Beautifully illustrated, with colourful, mouth-watering images of all the meals, the recipe section is clearly laid out, easy to follow and, best of all, uses small lists of easy-to-source ingredients (I am turned off by long lists and complicated methods, no thank you!). Breakfast includes lots of egg recipes, which is great since I am currently limited to a plain omelette or ropy-looking poached eggs!

Granola

Granola

Lunch offers lots of delicious salads, soups and broths, and ‘wraps’ (with the wrap element being lettuce leaves), all bursting with colour and nutrients. Dinner is a meaty affair, which is fine by me, but we do try to eat meat only a couple of times a week – it took quite a lot of scrolling to reach the fish section! There is an excellent salad and sides section, with some tasty dips and sauces and lots of vegetable dishes to make into a main, or to accompany an earlier recipe as a side.

Grilled fresh trout

Grilled fresh trout

Quite often when I look at ‘healthy’ recipe books, the puddings are either overlooked or disappointingly dull, but this book offers a selection of fruity treats, such as Raspberry Ice Cream, using coconut milk (it looks yummy!) and one I might try this weekend, since we have lots of plums, Roast Plums with Star Anise and Cashew Nut Cream. Included also are snacks, smoothies and juices, so plenty (200 recipes!) to keep you focused on eating an array of foods across the week.

Try this at home!

Just like the picture in the book...sort of!

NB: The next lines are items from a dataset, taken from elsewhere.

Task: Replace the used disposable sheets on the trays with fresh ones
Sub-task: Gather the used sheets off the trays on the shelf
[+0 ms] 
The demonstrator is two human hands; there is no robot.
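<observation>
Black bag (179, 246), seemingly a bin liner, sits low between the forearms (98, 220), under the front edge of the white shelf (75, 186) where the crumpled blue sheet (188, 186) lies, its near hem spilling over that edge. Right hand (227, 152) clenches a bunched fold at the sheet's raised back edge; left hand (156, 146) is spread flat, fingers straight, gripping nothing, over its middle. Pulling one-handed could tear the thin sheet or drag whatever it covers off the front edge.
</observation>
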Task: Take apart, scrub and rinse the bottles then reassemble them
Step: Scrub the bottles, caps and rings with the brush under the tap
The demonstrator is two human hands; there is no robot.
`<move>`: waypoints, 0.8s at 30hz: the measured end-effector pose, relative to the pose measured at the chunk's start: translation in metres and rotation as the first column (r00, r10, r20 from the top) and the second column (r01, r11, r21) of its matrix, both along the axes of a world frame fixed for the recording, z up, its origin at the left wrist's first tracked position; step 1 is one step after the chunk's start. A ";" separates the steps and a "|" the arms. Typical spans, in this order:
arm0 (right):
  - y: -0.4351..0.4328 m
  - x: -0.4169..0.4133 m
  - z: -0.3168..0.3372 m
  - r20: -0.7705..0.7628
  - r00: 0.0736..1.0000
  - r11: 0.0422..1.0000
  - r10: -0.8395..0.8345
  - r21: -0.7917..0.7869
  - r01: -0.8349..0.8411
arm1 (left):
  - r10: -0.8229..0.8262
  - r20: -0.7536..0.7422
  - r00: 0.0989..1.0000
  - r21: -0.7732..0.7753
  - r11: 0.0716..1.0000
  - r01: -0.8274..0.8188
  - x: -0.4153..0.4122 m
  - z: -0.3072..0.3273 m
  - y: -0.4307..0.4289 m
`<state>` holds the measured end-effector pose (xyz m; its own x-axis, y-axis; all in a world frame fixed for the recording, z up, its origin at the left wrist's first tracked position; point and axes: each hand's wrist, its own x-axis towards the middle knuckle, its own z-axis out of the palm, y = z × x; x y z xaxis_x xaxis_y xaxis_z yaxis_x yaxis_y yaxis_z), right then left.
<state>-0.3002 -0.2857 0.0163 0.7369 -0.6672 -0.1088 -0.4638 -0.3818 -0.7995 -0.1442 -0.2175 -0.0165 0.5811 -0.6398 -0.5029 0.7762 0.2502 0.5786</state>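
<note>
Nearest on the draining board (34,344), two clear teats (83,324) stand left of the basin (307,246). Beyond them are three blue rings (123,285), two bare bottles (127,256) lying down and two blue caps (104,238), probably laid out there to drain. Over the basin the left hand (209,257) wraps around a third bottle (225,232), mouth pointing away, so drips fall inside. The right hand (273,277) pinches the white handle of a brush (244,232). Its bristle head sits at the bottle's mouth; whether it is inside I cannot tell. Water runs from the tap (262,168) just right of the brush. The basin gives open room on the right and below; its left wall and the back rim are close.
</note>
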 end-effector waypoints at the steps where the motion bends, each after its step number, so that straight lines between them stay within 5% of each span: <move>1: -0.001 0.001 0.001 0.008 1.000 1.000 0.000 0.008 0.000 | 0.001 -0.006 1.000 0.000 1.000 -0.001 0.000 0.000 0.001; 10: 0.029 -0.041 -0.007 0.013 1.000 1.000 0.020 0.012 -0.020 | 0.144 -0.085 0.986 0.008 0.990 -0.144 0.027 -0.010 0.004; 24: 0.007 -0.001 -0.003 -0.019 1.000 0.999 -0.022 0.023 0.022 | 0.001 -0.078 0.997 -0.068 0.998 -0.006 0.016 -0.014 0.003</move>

Just like the picture in the book…sort of!

This week I gave one of the recipes a try. It happened to be a day when Hector had a friend around after school, so I wondered if I was risking it trying something new with potentially fussy eaters! The Persian Chicken Kebabs are so incredibly easy to make though and, as I was mixing the marinade (garlic, pepper, ground coriander, turmeric, ground ginger and lemon juice) the boys looked on, Hector’s friend commenting ‘I don’t like ginger. I don’t like lemon juice. I don’t like chicken’. It was a different matter though, when I presented them with tasty skewers, piled on a mixed salad and they tucked in, telling me that they did ‘indeed like the chicken!’ Result! I do find it hard sometimes to work anything a bit different into our diet, but the recipes here can easily fit in with family life, with enough to choose from to please the choosy amongst us!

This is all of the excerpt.